→ **WHAT YOU ARE ASKED TO DO**: Repeat the material exactly, leaving no line out.

→ **RECORDED DATA**:
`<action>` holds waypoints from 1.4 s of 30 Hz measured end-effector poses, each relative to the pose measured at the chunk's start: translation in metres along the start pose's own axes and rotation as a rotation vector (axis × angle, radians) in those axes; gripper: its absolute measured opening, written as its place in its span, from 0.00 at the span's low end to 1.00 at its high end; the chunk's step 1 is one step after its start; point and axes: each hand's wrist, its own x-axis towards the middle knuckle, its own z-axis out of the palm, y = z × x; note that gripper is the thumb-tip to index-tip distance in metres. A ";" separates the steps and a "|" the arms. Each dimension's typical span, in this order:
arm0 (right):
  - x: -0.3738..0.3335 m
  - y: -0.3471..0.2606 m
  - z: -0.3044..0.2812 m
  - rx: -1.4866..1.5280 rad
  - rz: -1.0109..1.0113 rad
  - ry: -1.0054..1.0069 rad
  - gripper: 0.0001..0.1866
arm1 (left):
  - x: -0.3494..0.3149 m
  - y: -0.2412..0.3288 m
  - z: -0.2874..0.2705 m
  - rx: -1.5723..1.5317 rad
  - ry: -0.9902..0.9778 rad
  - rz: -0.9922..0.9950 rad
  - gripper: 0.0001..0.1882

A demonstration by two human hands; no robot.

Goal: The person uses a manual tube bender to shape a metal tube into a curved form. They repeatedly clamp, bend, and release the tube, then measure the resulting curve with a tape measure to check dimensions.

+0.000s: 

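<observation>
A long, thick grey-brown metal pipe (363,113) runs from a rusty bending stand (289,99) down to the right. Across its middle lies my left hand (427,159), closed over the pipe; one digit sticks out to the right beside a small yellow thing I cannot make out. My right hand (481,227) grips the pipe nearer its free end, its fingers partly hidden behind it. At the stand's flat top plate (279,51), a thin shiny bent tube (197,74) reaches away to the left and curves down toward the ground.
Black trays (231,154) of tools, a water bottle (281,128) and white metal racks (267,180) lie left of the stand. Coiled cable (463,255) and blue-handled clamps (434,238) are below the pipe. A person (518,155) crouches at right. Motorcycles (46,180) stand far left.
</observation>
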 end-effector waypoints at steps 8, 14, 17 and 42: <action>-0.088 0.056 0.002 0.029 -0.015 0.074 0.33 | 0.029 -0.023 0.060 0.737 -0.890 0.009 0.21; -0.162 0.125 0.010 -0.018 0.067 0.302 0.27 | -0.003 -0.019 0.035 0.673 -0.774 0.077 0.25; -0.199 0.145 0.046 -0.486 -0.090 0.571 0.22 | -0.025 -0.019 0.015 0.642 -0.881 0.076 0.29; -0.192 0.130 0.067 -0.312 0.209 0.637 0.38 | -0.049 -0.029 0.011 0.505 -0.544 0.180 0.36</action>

→ **ANSWER SPACE**:
`<action>` holds waypoints from 1.4 s of 30 Hz measured end-effector poses, each relative to the pose measured at the chunk's start: translation in metres along the start pose's own axes and rotation as a rotation vector (axis × angle, radians) in those axes; gripper: its absolute measured opening, written as its place in its span, from 0.00 at the span's low end to 1.00 at its high end; the chunk's step 1 is one step after its start; point and axes: each hand's wrist, its own x-axis towards the middle knuckle, its own z-axis out of the palm, y = z × x; note that gripper is the thumb-tip to index-tip distance in metres. A ";" separates the steps and a "|" the arms. Each dimension's typical span, in this order:
arm0 (right):
  - x: -0.3738..0.3335 m
  - y: -0.3471..0.2606 m
  - z: -0.3044..0.2812 m
  - rx: -1.4866..1.5280 rad
  - rz: -1.0109..1.0113 rad
  - ry: -1.0054..1.0069 rad
  - gripper: 0.0001..0.1866
arm1 (left):
  - x: -0.3494..0.3149 m
  - y: -0.2412..0.3288 m
  - z: -0.2874..0.2705 m
  - rx: -1.5723..1.5317 rad
  - ry: -0.9902..0.9778 rad
  - rz: -0.9922..0.9950 rad
  - gripper: 0.0001..0.1882

A demonstration by two human hands; no robot.

Goal: The person uses a manual tube bender to shape a metal tube into a curved form. They repeatedly clamp, bend, and release the tube, then measure the resulting curve with a tape measure to check dimensions.

+0.000s: 

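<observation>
A long, thick grey-brown metal pipe (363,113) runs from a rusty bending stand (289,99) down to the right. Across its middle lies my left hand (427,159), closed over the pipe; one digit sticks out to the right beside a small yellow thing I cannot make out. My right hand (481,227) grips the pipe nearer its free end, its fingers partly hidden behind it. At the stand's flat top plate (279,51), a thin shiny bent tube (197,74) reaches away to the left and curves down toward the ground.
Black trays (231,154) of tools, a water bottle (281,128) and white metal racks (267,180) lie left of the stand. Coiled cable (463,255) and blue-handled clamps (434,238) are below the pipe. A person (518,155) crouches at right. Motorcycles (46,180) stand far left.
</observation>
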 end-effector waypoints at steps 8, 14, 17 and 42: <action>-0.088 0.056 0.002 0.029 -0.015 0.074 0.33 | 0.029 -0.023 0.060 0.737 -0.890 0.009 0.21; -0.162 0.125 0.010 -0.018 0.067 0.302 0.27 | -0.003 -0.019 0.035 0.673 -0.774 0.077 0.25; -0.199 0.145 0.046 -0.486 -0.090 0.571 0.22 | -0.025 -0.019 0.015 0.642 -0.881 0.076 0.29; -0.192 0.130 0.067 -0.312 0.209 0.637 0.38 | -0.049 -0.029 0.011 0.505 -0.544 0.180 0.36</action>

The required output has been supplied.